Gotta admit you were a little worried at times! Was an awsome game and those 2 should be in the championship game.

Dirt_Boy
11-19-2006, 03:54 PM
Gotta admit you were a little worried at times! Was an awsome game and those 2 should be in the championship game.
I was more worried about how much Michigan had to pay those refs. And our center being an idiot, the first time ok, but to do it twice, they shoulda benched his ass.

Gut Check
11-19-2006, 03:58 PM
Gotta admit you were a little worried at times! Was an awsome game and those 2 should be in the championship game.
I'm fine with a rematch for the NC, I'm just hoping USC gained more points in the BCS with their win than did the Gaytors, and REALLY interested to see the polls come Monday.

weknowhowtolive
11-19-2006, 04:04 PM
Do you have to be a mathematical genius to understand the BCS rankings?

Dirt_Boy
11-19-2006, 04:20 PM
Do you have to be a mathematical genius to understand the BCS rankings?
Most mathematical genius' dont even understand the BCS rankings

Gut Check
11-19-2006, 07:21 PM
Do you have to be a mathematical genius to understand the BCS rankings?
Haha, I understand through some incredibly complicated, and arguably unfair way it decides who goes to the NC, that's all I care to understand. And honestly it probably was developed to be confusing.

weknowhowtolive
11-19-2006, 07:28 PM
Haha, I understand through some incredibly complicated, and arguably unfair way it decides who goes to the NC, that's all I care to understand. And honestly it probably was developed to be confusing.I thought it was developed to make money.

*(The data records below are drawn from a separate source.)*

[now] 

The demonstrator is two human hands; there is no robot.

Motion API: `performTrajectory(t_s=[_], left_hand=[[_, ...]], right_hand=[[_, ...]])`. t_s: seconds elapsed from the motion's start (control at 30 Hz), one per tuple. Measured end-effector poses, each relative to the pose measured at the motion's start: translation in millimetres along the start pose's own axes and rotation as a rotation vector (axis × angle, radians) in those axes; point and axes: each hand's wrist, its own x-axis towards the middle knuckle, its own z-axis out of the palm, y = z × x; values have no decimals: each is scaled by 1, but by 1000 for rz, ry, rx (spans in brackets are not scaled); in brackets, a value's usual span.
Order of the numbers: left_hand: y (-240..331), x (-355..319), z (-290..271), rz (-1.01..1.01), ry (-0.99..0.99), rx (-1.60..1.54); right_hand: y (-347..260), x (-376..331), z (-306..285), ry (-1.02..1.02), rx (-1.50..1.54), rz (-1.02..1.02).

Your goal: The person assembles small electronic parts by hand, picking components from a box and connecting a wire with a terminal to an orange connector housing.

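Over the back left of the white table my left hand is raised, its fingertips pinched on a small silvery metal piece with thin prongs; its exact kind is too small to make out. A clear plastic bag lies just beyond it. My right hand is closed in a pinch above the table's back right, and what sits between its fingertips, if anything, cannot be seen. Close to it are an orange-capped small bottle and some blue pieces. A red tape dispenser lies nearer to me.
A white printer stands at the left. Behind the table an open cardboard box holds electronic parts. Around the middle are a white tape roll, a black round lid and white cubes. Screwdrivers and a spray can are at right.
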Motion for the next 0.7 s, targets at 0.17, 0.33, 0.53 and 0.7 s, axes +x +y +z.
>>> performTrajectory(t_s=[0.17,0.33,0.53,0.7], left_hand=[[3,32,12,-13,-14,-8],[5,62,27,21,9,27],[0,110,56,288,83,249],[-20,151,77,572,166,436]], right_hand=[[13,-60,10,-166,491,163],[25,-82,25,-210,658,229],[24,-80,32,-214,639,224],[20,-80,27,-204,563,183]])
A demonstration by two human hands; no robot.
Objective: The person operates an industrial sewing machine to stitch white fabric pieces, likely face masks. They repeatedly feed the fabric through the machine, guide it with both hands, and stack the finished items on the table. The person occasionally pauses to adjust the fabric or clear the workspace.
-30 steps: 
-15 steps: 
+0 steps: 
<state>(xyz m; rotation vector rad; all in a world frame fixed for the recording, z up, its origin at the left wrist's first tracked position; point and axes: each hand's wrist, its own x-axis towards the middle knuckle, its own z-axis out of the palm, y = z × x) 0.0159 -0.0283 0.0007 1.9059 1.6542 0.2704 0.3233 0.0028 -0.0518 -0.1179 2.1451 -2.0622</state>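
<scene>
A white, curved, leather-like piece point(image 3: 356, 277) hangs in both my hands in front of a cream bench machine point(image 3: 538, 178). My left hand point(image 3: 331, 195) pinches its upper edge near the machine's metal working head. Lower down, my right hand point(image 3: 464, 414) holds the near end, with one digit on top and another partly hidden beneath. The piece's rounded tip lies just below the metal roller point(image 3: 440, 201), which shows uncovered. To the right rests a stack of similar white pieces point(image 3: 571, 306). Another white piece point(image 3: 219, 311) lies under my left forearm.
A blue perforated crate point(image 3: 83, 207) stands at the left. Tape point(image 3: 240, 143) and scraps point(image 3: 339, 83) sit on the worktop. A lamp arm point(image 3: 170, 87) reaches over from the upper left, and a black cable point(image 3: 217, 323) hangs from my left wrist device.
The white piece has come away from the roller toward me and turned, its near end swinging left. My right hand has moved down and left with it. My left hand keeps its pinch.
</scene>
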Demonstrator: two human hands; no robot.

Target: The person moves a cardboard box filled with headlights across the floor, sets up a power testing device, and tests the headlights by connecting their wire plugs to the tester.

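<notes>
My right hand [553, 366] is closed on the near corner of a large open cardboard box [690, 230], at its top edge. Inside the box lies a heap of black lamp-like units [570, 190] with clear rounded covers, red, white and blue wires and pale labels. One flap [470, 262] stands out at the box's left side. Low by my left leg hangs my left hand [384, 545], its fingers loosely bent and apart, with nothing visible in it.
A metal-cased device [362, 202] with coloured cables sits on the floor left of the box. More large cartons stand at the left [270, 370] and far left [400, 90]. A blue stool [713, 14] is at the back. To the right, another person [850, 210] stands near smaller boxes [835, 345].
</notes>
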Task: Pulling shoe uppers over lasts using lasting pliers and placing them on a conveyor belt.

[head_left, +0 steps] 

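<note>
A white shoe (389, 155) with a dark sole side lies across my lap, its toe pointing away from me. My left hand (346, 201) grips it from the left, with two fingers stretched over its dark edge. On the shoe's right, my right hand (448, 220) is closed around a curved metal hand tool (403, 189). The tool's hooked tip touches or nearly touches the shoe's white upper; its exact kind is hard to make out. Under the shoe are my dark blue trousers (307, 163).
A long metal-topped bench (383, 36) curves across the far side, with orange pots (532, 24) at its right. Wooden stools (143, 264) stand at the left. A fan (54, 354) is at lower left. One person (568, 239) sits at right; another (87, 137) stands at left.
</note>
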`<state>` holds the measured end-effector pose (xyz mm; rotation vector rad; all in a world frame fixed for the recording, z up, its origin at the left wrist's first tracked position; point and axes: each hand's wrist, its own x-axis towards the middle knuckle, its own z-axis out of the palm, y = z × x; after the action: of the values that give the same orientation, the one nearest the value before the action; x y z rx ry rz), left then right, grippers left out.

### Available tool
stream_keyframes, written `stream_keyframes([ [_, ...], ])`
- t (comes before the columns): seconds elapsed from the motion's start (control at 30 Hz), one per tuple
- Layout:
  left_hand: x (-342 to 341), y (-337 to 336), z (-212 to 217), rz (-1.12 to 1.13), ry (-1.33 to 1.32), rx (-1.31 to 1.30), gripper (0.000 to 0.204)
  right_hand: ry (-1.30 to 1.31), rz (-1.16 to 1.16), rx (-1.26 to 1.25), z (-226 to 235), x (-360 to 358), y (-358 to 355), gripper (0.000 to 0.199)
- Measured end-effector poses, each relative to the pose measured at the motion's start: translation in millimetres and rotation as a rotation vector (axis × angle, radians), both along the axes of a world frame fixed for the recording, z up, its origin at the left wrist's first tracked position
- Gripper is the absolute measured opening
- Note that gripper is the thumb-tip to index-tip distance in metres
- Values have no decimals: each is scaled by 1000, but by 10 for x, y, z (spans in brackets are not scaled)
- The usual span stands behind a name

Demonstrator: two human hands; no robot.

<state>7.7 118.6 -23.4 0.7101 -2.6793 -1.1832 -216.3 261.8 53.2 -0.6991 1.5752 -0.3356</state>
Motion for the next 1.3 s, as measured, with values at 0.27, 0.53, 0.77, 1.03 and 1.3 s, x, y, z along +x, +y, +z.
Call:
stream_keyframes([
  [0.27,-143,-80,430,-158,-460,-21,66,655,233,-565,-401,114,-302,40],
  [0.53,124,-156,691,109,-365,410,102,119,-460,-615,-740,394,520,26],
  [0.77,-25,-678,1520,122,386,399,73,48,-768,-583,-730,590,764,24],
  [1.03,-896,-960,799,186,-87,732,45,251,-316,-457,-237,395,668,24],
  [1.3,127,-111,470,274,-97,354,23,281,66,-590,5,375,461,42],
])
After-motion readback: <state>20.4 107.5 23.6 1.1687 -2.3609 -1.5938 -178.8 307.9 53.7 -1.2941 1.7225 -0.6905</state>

Why cant they do a playoff series between divisions and then just have a NC just like every other fucking ball sport.

Gut Check
11-19-2006, 07:41 PM
I thought it was developed to make money.

Why cant they do a playoff series between divisions and then just have a NC just like every other fucking ball sport.
And through being confusing it keeps a lock on the market.

The president's of the D-1 schools won't go for it, and until they will it won't happen, even though it could be organized quite easily.

weknowhowtolive
11-19-2006, 07:46 PM
And through being confusing it keeps a lock on the market.

The president's of the D-1 schools won't go for it, and until they will it won't happen, even though it could be organized quite easily.Ive never really payed any attention to college except for the Hogs until this year. I watched a few "Explaining the BCS standings" on FSN and ESPN and shit and realized NO ONE knows what it means. They say they do but they dont.

Gut Check
11-19-2006, 10:43 PM
Ive never really payed any attention to college except for the Hogs until this year. I watched a few "Explaining the BCS standings" on FSN and ESPN and shit and realized NO ONE knows what it means. They say they do but they dont.
Yeah, it was supposed to solve the human element in voting for #1 and #2, but the first two years there were 3 undefeated teams and all kind of controversy.